The team ran VisIt using 8,000 to 32,000 processing cores to tackle datasets ranging from 500 billion to 2 trillion zones, or grid points. The project was a collaboration among leading visualization researchers from Lawrence Berkeley National Laboratory (Berkeley Lab), Lawrence Livermore National Laboratory (LLNL) and Oak Ridge National Laboratory (ORNL).
Specifically, the team verified that VisIt could take advantage of the growing number of cores powering the world's most advanced supercomputers, using them to tackle unprecedentedly large problems. Scientists confronted with massive datasets rely on data analysis and visualization software such as VisIt to "get the science out of the data," as one researcher said. VisIt, a parallel visualization and analysis tool that won an R&D 100 award in 2005, was developed at LLNL for the National Nuclear Security Administration.
When DOE established the Visualization and Analytics Center for Enabling Technologies (VACET) in 2006, the center joined the VisIt development effort, making further extensions for use on the large, complex datasets emerging from the SciDAC program. VACET is part of DOE's Scientific Discovery through Advanced Computing (SciDAC) program and includes researchers from the University of California at Davis and the University of Utah, as well as Berkeley Lab, LLNL and ORNL.
The VACET team conducted the recent capability experiments in response to its mission to provide production-quality, parallel-capable visual data analysis software. These tests were a significant milestone for DOE's visualization efforts, providing an important new capability for the larger scientific research communities.
"The results show that visualization research and development efforts have produced technology that is today capable of ingesting and processing tomorrow's datasets," said Berkeley Lab's E. Wes Bethel, who is co-leader of VACET. "These results are the largest-ever problem sizes and the largest degree of concurrency ever attempted within the DOE visualization research community."
Other team members are Mark Howison and Prabhat from Berkeley Lab; Hank Childs, who began working on the project while at LLNL and has now joined Berkeley Lab; and Dave Pugmire and Sean Ahern from ORNL. All are members of VACET, as well.
The VACET team ran the experiments in April and May on several world-class supercomputers:
To run these tests, the VACET team started with data from an astrophysics simulation, and then increased it to create a sample scientific dataset at the desired dimensions. The team used this approach because the data sizes reflect tomorrow's problem sizes, and because the primary objective of these experiments is to better understand problems and limitations that might be encountered at extreme levels of concurrency and data size.

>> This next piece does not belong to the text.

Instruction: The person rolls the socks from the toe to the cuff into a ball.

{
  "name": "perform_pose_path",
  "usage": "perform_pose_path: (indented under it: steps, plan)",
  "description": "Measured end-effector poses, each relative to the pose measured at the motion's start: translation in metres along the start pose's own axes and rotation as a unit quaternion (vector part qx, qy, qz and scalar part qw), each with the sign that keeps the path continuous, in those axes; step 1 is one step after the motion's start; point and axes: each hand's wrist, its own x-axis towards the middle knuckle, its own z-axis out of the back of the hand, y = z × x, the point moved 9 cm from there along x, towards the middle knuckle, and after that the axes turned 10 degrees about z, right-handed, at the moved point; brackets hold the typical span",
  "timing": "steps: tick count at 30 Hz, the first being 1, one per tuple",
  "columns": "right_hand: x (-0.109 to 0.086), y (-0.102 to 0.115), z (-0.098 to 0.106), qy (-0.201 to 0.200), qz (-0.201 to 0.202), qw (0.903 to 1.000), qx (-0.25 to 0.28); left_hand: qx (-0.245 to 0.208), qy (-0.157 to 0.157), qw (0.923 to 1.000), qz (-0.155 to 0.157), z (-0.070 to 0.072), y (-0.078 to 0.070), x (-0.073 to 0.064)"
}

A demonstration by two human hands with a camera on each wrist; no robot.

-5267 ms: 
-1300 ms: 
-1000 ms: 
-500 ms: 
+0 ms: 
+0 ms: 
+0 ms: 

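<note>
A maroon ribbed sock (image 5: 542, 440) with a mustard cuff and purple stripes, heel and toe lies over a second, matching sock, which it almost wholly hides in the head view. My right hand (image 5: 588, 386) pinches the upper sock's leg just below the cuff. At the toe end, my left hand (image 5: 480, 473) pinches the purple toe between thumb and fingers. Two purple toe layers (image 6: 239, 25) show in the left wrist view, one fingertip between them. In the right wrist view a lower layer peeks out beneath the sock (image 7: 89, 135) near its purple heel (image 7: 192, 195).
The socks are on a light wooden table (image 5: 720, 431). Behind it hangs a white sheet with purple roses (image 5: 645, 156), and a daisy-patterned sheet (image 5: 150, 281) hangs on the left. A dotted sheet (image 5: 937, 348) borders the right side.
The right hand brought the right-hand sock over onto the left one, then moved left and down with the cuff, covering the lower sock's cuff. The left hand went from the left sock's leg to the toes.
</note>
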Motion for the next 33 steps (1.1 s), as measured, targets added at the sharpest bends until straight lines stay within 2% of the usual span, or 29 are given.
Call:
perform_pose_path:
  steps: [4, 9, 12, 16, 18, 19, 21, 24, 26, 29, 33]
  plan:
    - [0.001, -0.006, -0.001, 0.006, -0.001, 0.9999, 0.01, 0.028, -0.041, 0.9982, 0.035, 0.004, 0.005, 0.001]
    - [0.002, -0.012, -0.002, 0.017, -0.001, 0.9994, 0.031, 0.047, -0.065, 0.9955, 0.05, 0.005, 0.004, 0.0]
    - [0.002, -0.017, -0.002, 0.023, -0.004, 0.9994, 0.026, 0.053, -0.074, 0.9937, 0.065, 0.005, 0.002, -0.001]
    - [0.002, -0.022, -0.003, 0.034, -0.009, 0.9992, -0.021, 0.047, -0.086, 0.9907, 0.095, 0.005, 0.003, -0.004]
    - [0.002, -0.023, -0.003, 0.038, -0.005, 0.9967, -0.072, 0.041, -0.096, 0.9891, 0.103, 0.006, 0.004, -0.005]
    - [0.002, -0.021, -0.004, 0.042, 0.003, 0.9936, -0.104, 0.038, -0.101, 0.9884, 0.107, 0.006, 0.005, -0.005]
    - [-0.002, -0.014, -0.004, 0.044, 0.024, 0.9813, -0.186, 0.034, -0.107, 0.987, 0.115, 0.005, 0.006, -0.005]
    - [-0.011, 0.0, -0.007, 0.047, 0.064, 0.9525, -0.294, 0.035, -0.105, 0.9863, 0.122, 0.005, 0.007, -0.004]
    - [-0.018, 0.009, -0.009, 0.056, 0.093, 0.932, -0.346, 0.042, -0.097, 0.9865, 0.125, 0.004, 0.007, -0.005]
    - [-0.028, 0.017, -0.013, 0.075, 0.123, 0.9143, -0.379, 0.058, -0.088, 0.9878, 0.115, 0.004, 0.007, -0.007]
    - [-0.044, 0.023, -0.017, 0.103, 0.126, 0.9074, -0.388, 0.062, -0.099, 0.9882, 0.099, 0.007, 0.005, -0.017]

The test runs created three-dimensional grids ranging from 512 x 512 x 512 "zones" or sample points up to approximately 10,000 x 10,000 x 10,000 samples for 1 trillion zones and approximately 12,500 x 12,500 x 12,500 to achieve 2 trillion grid points.
"This level of grid resolution, while uncommon today, is anticipated to be commonplace in the near future," said Ahern. "A primary objective for our SciDAC Center is to be well prepared to tackle tomorrow's scientific data understanding challenges."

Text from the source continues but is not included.